1.3.5 Marketing strategies Flashcards
What is the product life cycle?
The product life cycle describes the different stages a product goes through from its conception to its eventual decline in sales.
What are the five stages of the product life cycle?
/Development
/Introduction
/Growth
/Maturity
/Decline
Explain development?
The focus is on designing and developing the product. The business usually incurs high costs for research and development, market research, and product testing, cash flow is usually negative during this stage. Main focus is awareness and interest.
Explain introduction?
The stage begins when the product is launched. Characterised by slow sales growth as the product is still new and unknown to most consumers. Cash flow is usually negative, efforts are still focused on awareness and interest or products.
Explain growth?
The product enters this stage when sales begin to increase rapidly. The business focus shifts to building market share and increasing production to meet the growing demand. Cash flow usually turns positive and the strategy is to now differentiate the product.
Explain maturity?
Characterised by slowing sales growth as the product reaches its peak in terms of market penetration. Cash flow is usually positive and the business can take advantage of this. The aim is to maintain market share and increase profitability.
Explain decline?
Starts when sales begin to decline as the product becomes obsolete or is replaced by newer products. The business focus shifts to managing the product’s decline and reducing costs. Cash flow turns negative, the aim is to reduce price to clear inventory.

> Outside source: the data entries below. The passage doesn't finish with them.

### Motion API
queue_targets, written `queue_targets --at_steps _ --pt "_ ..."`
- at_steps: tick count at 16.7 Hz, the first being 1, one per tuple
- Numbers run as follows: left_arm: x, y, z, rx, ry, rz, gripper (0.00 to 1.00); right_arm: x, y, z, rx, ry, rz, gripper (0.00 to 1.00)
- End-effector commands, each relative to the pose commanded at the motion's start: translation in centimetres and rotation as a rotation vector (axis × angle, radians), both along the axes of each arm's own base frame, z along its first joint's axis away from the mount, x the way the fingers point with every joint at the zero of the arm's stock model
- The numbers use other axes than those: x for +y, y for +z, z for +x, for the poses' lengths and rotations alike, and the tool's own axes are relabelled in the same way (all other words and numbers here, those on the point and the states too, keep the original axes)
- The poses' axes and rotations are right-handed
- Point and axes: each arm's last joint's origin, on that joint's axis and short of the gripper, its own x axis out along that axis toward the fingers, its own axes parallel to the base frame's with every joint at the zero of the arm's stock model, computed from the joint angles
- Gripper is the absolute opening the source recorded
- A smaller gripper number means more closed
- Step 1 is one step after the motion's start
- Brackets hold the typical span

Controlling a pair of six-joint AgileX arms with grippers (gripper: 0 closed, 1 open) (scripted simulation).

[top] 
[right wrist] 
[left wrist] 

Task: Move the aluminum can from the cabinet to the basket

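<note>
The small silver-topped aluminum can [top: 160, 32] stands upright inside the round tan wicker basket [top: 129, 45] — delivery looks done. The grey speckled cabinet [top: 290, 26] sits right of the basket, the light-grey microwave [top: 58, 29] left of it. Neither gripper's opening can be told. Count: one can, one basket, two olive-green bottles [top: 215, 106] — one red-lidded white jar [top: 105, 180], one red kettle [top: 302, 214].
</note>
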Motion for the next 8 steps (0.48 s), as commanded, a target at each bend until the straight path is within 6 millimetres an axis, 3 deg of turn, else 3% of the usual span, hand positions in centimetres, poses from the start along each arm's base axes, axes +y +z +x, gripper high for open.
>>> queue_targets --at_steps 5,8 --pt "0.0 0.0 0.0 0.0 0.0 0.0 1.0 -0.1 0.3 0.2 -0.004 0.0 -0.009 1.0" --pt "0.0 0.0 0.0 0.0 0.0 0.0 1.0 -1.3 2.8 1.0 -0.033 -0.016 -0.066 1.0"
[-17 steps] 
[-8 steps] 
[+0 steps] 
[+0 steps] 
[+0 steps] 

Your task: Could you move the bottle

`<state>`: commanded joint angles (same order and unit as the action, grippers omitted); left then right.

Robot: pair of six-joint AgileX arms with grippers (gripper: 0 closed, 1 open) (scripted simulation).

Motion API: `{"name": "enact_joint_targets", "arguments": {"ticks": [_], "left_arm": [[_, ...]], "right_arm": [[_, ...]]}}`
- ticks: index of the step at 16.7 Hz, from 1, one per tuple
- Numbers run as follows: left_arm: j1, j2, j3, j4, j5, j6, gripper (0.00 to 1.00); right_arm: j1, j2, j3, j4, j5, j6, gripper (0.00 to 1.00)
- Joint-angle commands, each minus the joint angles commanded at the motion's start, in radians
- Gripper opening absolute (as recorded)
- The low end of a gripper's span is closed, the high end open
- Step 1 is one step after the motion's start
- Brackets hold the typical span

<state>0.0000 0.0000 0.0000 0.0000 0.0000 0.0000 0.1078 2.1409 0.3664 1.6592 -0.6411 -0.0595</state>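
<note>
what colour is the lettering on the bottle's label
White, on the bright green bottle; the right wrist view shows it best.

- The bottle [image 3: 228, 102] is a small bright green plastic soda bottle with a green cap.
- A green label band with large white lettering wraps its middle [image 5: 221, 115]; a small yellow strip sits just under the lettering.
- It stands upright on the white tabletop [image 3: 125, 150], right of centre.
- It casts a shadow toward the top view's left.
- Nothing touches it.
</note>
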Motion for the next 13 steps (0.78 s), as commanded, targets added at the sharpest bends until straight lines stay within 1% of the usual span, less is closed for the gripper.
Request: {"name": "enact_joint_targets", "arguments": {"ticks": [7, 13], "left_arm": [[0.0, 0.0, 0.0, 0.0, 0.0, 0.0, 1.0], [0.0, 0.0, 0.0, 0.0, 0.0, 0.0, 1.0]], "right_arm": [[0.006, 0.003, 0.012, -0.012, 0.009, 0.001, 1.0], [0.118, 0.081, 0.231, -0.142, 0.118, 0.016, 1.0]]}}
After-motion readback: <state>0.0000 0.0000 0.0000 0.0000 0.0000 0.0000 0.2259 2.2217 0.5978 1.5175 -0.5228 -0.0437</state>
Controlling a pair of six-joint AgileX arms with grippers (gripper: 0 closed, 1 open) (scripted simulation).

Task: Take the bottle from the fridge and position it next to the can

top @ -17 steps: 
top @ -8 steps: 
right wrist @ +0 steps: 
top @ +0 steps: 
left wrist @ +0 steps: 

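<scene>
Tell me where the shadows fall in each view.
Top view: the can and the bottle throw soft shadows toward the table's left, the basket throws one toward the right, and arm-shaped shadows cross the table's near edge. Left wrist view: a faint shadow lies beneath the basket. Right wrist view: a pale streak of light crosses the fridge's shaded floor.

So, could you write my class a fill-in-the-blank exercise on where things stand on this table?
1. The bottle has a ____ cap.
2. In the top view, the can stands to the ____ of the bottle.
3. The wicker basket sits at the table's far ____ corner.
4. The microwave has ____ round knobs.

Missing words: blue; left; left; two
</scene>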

What are the 2 types of extension strategies?
/Product-related extensions strategies
/Promotion-related extensions strategies
Explain product-related extension strategies?
Involves changing or modifying the product to make it more appealing to customers and extend its life cycle and can be achieved in one of three ways.
What are the 3 ways of product related extension?
/Product improvements
/Line extensions
/Repositioning
Explain promotion related extension strategies?
Involves changing the marketing and promotion of the product to extend its life cycle and could include one or more of the following changes.
What are the 3 ways of promotion related extension?
/Changes to advertising
/Price promotions
/Sales promotions
What is the boston matrix?
The Boston Matrix is a tool used by businesses to analyse their product portfolio and make strategic decisions about each product.
What are the 4 classes in the boston matrix?
/Cash cows - High share + Low growth
/Star - High share + High growth
/Question marks - Low share + High growth
/Dogs - Low share + Low growth
Implications of a cash cow?
They generate significant positive cash flow but have low growth potential. The business invests minimal resources in cash cows as they are seen as stable sources of income.